These statements involve risks and uncertainties that could cause actual results to differ materially from expectations.
These risks include, but are not limited to, the impact of seasonality and weather, general economic conditions and the level of consumer spending, the company's ability to capitalize on opportunities or grow its market share and numerous other factors identified in our Form 10-K and other filings with the Securities and Exchange Commission.

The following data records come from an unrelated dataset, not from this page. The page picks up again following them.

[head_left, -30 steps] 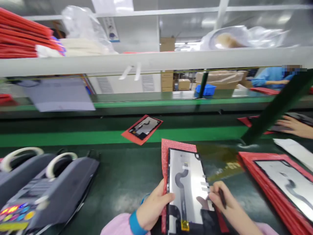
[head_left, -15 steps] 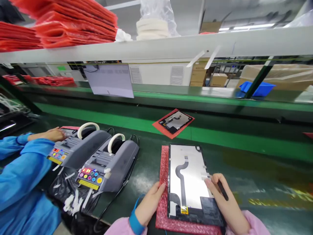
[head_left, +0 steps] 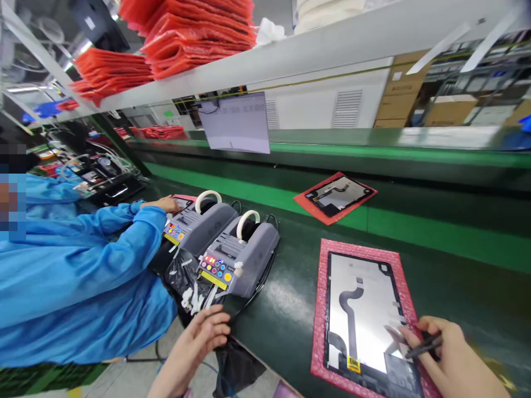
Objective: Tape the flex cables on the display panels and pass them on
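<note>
A display panel (head_left: 365, 309) with a black flex cable lies back side up on a pink bubble-wrap sheet (head_left: 321, 309) on the dark green bench. My right hand (head_left: 448, 359) rests on the panel's lower right corner, fingers closed round a thin dark tool (head_left: 423, 347). My left hand (head_left: 199, 340) hangs off the bench's front edge, fingers spread and holding nothing, just below the nearer of two grey tape dispensers (head_left: 244, 257).
A second dispenser (head_left: 203, 221) stands behind the first. A co-worker in a blue coat (head_left: 83, 271) sits at left, a hand by the dispensers. Another panel on a red sheet (head_left: 336, 196) lies on the green conveyor. Red sheets (head_left: 186, 33) are stacked on the shelf above.
The view has swung left. My left hand has let go of the pink sheet's edge and moved left toward the dispensers. My right hand stays on the panel with the tool.
</note>
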### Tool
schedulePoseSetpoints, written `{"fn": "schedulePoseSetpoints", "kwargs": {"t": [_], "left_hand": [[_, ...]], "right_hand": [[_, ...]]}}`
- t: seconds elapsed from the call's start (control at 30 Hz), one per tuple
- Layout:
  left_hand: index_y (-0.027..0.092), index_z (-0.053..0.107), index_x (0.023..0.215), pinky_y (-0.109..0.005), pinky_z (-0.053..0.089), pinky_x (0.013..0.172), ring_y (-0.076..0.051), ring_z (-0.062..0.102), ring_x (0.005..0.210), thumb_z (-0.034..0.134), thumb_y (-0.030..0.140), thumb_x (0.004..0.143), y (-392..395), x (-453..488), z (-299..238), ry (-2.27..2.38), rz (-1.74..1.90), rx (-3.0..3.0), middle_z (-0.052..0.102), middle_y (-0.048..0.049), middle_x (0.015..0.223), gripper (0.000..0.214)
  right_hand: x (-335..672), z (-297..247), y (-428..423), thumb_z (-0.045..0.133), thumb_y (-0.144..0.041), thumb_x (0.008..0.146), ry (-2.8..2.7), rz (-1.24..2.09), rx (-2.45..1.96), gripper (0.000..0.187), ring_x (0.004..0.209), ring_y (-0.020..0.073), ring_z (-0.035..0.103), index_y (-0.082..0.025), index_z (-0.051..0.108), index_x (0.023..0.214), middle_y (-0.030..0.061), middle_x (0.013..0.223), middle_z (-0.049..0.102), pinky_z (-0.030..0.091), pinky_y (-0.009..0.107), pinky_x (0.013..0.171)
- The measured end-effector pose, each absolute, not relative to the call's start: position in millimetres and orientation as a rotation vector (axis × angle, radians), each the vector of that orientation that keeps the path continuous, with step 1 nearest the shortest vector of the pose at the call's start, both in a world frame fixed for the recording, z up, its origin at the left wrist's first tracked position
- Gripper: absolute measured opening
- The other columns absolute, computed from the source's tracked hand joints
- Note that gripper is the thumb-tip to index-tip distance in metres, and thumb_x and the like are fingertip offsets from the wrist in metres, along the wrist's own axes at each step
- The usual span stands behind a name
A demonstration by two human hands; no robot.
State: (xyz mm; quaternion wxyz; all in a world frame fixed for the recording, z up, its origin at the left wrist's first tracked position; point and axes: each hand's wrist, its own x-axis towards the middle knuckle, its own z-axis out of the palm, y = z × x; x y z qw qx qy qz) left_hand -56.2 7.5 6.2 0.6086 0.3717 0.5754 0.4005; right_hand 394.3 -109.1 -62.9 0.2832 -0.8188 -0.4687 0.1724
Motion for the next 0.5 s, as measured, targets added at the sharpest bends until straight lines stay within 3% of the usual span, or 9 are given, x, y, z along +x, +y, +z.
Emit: {"fn": "schedulePoseSetpoints", "kwargs": {"t": [0.1, 0.27, 0.4, 0.5], "left_hand": [[0.016, 0.073, 0.093, -0.041, 0.060, 0.084, -0.032, 0.073, 0.099, 0.091, 0.062, 0.055, 22.6, -64.3, 17.8, 1.377, 1.056, 0.766, 0.075, -0.0171, 0.114, 0.063], [0.018, 0.068, 0.068, -0.037, 0.059, 0.091, -0.031, 0.072, 0.105, 0.097, 0.051, 0.046, 24.4, -58.2, 24.9, 1.424, 1.148, 0.785, 0.076, -0.0075, 0.086, 0.050], [0.021, 0.070, 0.069, -0.030, 0.061, 0.085, -0.027, 0.073, 0.101, 0.098, 0.057, 0.034, 12.0, -68.5, 22.2, 1.486, 1.264, 0.667, 0.078, -0.0033, 0.089, 0.058], [0.027, 0.070, 0.081, -0.029, 0.062, 0.077, -0.024, 0.074, 0.093, 0.098, 0.057, 0.034, 13.0, -74.0, 21.4, 1.468, 1.386, 0.570, 0.080, 0.0006, 0.093, 0.062]], "right_hand": [[397.7, -71.3, -110.5, 0.052, -0.074, 0.084, -1.217, 0.542, -2.143, 0.047, 0.071, 0.0299, 0.077, -0.029, 0.054, 0.098, 0.0080, 0.091, 0.079, 0.055, 0.035, 0.055], [397.7, -76.0, -116.9, 0.053, -0.068, 0.087, -1.232, 0.470, -2.065, 0.041, 0.073, 0.0282, 0.077, -0.029, 0.052, 0.097, 0.0069, 0.089, 0.079, 0.056, 0.033, 0.057], [398.8, -73.6, -127.6, 0.050, -0.064, 0.091, -1.216, 0.422, -2.045, 0.036, 0.074, 0.0243, 0.077, -0.029, 0.048, 0.093, 0.0057, 0.091, 0.077, 0.057, 0.030, 0.060], [400.9, -73.4, -135.3, 0.047, -0.065, 0.092, -1.211, 0.417, -2.059, 0.036, 0.070, 0.0228, 0.076, -0.029, 0.047, 0.090, 0.0051, 0.088, 0.076, 0.057, 0.029, 0.060]]}}
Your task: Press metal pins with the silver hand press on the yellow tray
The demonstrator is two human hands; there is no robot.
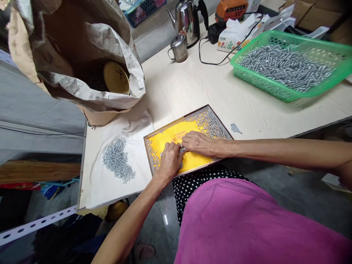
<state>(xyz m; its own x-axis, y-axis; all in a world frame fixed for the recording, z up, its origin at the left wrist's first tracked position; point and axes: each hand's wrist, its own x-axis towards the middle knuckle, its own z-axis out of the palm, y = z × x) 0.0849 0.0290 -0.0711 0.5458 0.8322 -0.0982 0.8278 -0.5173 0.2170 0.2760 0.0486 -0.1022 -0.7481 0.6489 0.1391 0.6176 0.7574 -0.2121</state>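
Observation:
A shallow wooden-framed tray (pixel 154 136) with a yellow bottom lies at the table's near edge, over my lap. Small silver metal pins (pixel 206 121) crowd its far right corner and left rim. My left hand (pixel 170 160) rests on the yellow surface with fingers curled and pinched together near a few pins. My right hand (pixel 198 143) lies palm down beside it, fingers pressed together, fingertips touching the left hand's. What the fingers hold is hidden.
A heap of the same pins (pixel 118 160) lies on a white cloth (pixel 101 187) left of the tray. A green basket (pixel 341 69) full of pins stands far right. A big open sack (pixel 82 55) holding a yellow scoop, a kettle (pixel 188 20) and a metal cup (pixel 178 47) stand behind.

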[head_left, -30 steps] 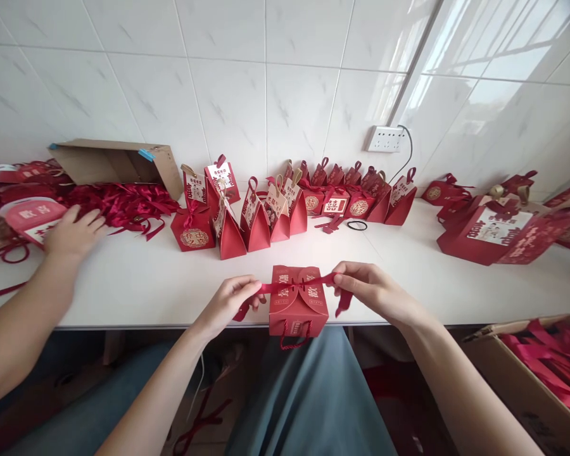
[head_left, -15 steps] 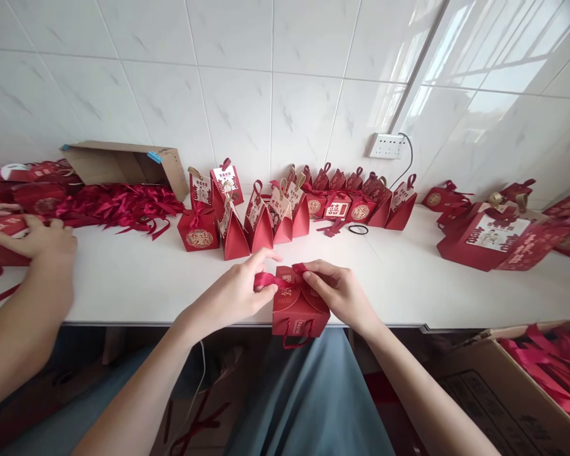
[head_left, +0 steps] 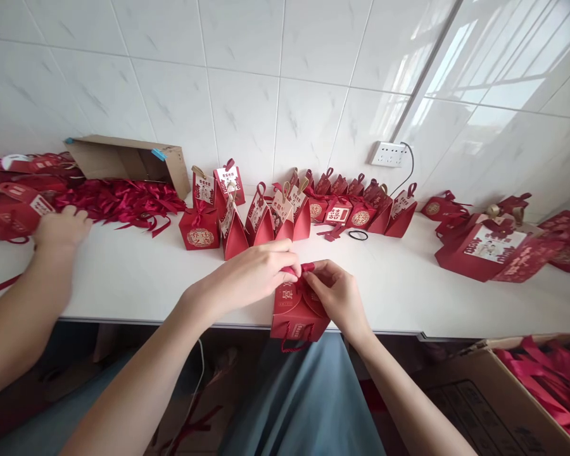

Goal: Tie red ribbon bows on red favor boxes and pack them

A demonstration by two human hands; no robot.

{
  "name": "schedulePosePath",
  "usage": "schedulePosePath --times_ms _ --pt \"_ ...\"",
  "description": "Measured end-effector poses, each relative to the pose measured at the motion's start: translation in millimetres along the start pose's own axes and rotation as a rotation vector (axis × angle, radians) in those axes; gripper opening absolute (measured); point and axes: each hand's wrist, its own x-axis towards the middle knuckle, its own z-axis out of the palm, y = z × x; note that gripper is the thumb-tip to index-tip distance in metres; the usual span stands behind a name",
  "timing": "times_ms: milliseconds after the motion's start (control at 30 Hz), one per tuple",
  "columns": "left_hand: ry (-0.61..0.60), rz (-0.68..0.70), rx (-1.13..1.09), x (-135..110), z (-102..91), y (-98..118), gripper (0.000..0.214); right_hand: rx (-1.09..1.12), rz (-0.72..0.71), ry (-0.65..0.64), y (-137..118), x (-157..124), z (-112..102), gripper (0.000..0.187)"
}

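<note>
A gift box [head_left: 298,310] sits at the near edge of the table [head_left: 137,278], between the left hand [head_left: 251,275] and the right hand [head_left: 337,294], which meet on the ribbon [head_left: 297,269] on top of it. Behind it a row of boxes [head_left: 266,218] stands along the wall. A carton [head_left: 123,161] and a ribbon pile [head_left: 123,202] lie far left, and larger boxes [head_left: 494,247] far right.

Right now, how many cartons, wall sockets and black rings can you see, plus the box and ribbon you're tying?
Cartons: 2 (on table, lower right)
Socket: 1
Black ring: 1
Box being tied: 1
Ribbon on it: 1
Total: 6
</note>
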Motion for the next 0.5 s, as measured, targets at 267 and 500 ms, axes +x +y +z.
schedulePosePath --times_ms 267,500 --pt "0.001 0.043 0.003 16 4.1 5 0.023 -0.240 -0.136 -0.106 -4 -1 -4 0.013" --pt "0.061 -0.187 -0.115 9 13.0 -9 0.020 -0.146 -0.140 -0.088 0 -2 -1 0.006"
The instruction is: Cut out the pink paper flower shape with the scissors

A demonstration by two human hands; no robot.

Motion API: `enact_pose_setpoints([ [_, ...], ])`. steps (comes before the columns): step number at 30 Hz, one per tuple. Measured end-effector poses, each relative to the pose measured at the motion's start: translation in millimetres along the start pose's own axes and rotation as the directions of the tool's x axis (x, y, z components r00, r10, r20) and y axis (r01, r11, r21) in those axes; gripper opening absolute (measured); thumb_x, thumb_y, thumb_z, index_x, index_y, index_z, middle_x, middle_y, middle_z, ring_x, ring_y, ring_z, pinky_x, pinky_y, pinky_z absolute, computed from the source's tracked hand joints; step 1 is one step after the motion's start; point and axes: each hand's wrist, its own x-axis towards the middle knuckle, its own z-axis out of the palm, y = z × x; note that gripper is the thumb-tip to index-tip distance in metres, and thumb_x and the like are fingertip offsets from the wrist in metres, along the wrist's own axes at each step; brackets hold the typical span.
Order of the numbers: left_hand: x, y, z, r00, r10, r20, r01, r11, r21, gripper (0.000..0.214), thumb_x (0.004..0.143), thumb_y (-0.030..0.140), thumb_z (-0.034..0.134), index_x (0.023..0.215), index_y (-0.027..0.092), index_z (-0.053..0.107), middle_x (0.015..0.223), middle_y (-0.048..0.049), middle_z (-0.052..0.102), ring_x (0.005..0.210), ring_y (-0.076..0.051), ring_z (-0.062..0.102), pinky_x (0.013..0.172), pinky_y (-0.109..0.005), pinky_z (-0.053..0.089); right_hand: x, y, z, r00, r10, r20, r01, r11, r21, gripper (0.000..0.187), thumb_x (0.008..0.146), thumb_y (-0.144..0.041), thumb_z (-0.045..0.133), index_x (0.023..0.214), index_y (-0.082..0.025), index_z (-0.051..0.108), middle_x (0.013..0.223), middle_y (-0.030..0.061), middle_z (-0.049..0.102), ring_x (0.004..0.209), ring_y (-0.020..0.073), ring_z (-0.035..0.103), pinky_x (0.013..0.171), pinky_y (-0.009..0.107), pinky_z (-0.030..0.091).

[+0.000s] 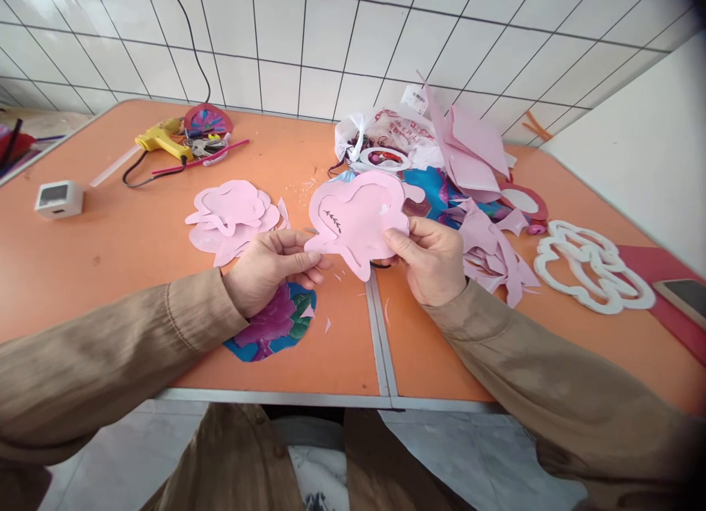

With that in mind, I'd like to turn the call over to Brett.
Brett?.
Thank you, Mike, and good morning, everyone, and thank you for joining this call. I have to start by thanking the MarineMax team for their outstanding performance in our seasonally important third quarter. We are proud to have one of the finest and most tenured teams in the industry.
And it's important to note that consumers are voting and the demand for the boating lifestyle is strong. Let me continue by touching on a few details on the June quarter where we generated record revenue, record gross margins of over 34% and record earnings per share of $3.17.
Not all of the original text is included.